Figure 6A is a result of confirming the number of white blood cells according to the concentration treatment of Example 1 (Rgx 365) of the present invention in the mouse bronchoalveolar lavage fluid derived from fine dust, Fig. This is the result of confirming the change in the production amount of IL-6 and TNF-α according to the concentration-specific treatment of Example 1 (Rgx 365).
7 is a result of confirming leukocyte infiltration according to the treatment of Example 1 (Rgx 365) of the present invention in the mouse lung tissue in which fine dust was induced.

Hereinafter, a preferred embodiment of the present invention will be described in detail. However, the present invention is not limited to the embodiments described herein and may be embodied in other forms. Rather, the content introduced herein becomes thorough and complete, and is provided to sufficiently convey the spirit of the present invention to those skilled in the art.

<Example 1. Preparation of a mixture (Rgx 365) containing ginsenosides Rg2, Rg4, Rg6 and Rh1>

Distilled water 45 ml was added to 30.4 g of ginsenoside Re, treated at 121° C. and 0.13 MPa for 6 hours, followed by column separation.

Into the column, 300 g of a synthetic adsorbent having a ratio of 10 times or more was added to the column and sufficiently washed with an elution solvent. After pouring 5ℓ of distilled water, 5ℓ of fermented alcohol was poured. At this time, taking care not to mix air bubbles in the column, 5ℓ of water was poured again to prepare the column.

The reaction product treated with the ginsenoside Re for 6 hours was dissolved with fermented alcohol (50 ml) and distilled water (300 ml), and a water fraction was prepared and poured into the column. After pouring an aliquot of water, about 5ℓ of distilled water was poured, and then the foreign matter was removed by sequentially flowing 20% fermented alcohol, 25% fermented alcohol, and 30% fermented alcohol solvent. Rgx 365 was obtained as a fraction in 35-70% fermented alcohol solvent, and this was concentrated under reduced pressure to obtain 18 g of Example 1 (Rgx 365).

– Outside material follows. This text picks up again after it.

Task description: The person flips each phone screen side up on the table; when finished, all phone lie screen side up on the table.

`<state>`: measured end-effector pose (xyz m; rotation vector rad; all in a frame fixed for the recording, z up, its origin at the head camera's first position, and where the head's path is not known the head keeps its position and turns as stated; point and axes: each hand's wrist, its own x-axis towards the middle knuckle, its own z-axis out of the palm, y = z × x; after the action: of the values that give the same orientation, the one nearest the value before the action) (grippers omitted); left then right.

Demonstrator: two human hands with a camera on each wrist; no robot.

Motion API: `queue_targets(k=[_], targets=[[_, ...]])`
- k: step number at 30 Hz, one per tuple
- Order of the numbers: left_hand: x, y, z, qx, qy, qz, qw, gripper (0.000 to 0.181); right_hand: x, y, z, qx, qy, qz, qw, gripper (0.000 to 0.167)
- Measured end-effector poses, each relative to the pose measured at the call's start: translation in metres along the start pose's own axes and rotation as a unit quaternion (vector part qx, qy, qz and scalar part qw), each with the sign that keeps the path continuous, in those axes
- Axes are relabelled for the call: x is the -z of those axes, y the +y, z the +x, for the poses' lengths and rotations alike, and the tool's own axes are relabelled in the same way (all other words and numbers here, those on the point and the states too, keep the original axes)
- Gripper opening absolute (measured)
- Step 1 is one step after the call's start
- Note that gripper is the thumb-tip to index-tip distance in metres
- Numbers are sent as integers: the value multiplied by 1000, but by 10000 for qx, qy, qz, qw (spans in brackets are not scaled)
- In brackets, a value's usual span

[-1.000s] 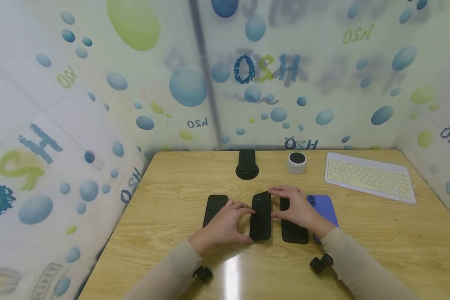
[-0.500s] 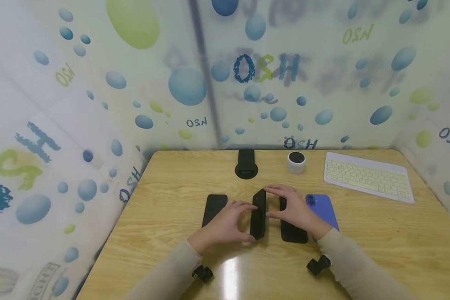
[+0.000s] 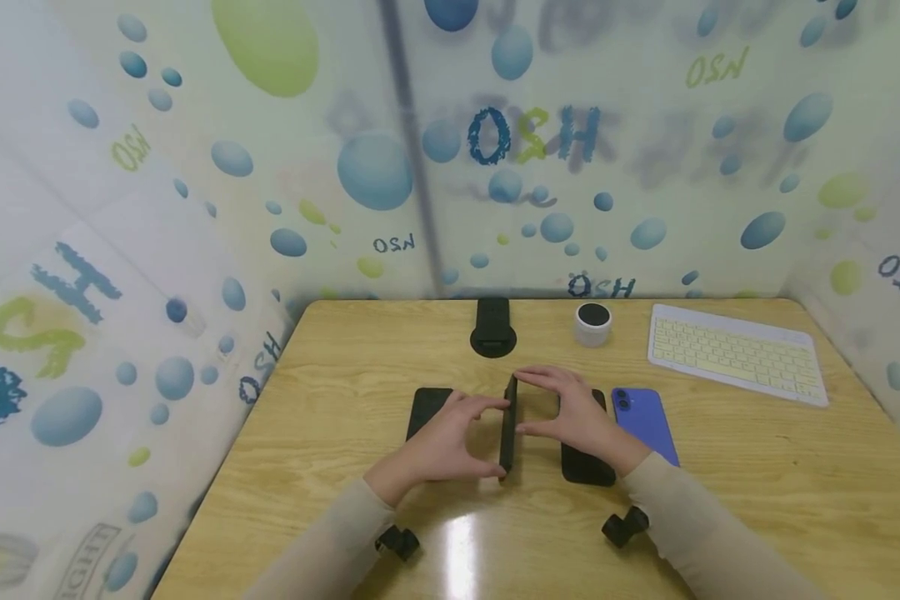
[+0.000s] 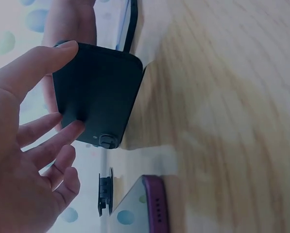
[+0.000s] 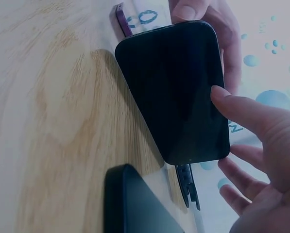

In addition, ginsenosides Rg2, Rg4, Rg6 and Rh1 included in Example 1 were HPLC under the conditions of Table 1 to check the content of each component, and are shown in FIGS. 1 and 2.

HPLC performance conditions column ACE 5-C ₁₈ (250×4.6㎜) flux 1.0ml/min Sample injection volume 10µl Detector UV 205 nm, Agilent Technologies 1260 infinity Temperature 40℃ menstruum A; water, B; acetonitrile
0-3min(A from 20% to 40%),
3-15min(B from 20% to 23%),
15-20min(B from 23% to 33%),
20-45min(B from 33% to 40%),
45-60min(B from 40% to 68%),
60-65min(B from 68% to 85%),
65-70min (B 85%),
70-73min(B from 80% to 20%),
73-75min(B 20%)

Ginsenoside content g % Ginsenoside Rg2 7.4 41.1 Ginsenoside Rg4 6.4 35.4 Ginsenoside Rg6 2.6 14.2 Ginsenoside Rh1 0.8 4.4

<Comparative Example 1. Preparation of a mixture containing ginsenosides Rh1, Rg4 and Rg6>

A mixture of Comparative Example 1 was prepared with reference to Example 1 of Korean Patent Registration No. 10-1897811.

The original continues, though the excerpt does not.